In the copy, include all of the listing exactly and none of its pictures.

• [DATA BLOCK]:
━━━━━━━━━━
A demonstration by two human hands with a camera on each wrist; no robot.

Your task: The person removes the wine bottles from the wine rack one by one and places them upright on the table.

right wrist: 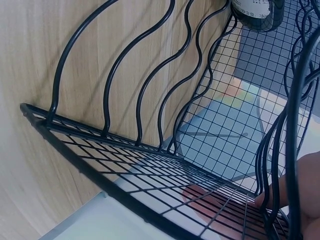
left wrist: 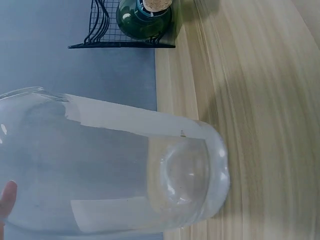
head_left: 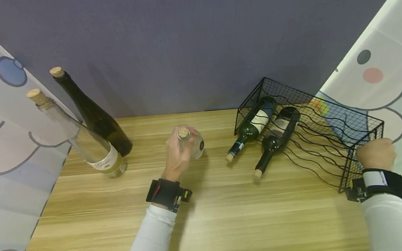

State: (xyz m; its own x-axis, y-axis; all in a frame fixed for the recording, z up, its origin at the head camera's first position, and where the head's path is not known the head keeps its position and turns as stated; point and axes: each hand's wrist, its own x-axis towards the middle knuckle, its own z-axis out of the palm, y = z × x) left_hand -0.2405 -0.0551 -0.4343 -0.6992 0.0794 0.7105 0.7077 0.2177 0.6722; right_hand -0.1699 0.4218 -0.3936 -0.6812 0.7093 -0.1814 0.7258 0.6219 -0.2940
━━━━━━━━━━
• [RESPONSE]:
A demonstration by two human hands with a camera on each wrist; no robot.

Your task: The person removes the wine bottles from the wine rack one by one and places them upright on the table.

right wrist: 
left wrist: 
head_left: 

State: (xyz m; its own x-axis, y-axis; all in a frame fixed for the recording, z up, its origin at the head camera's first position, and where the head's path is not known the head keeps its position and turns as stated; point and axes: each hand's wrist, its own x-axis towards the middle knuckle, its own z-axis out of the palm, y = z × x) left_hand -0.2405 -0.0551 -0.4343 -0.6992 0.0794 0.7105 0.7077 0.2177 0.6722; right_hand -0.1699 0.4218 -0.3936 -0.6812 0.7093 -0.1814 0.7258 0.6219 -0.2940

What was asked for in the exercise is now done.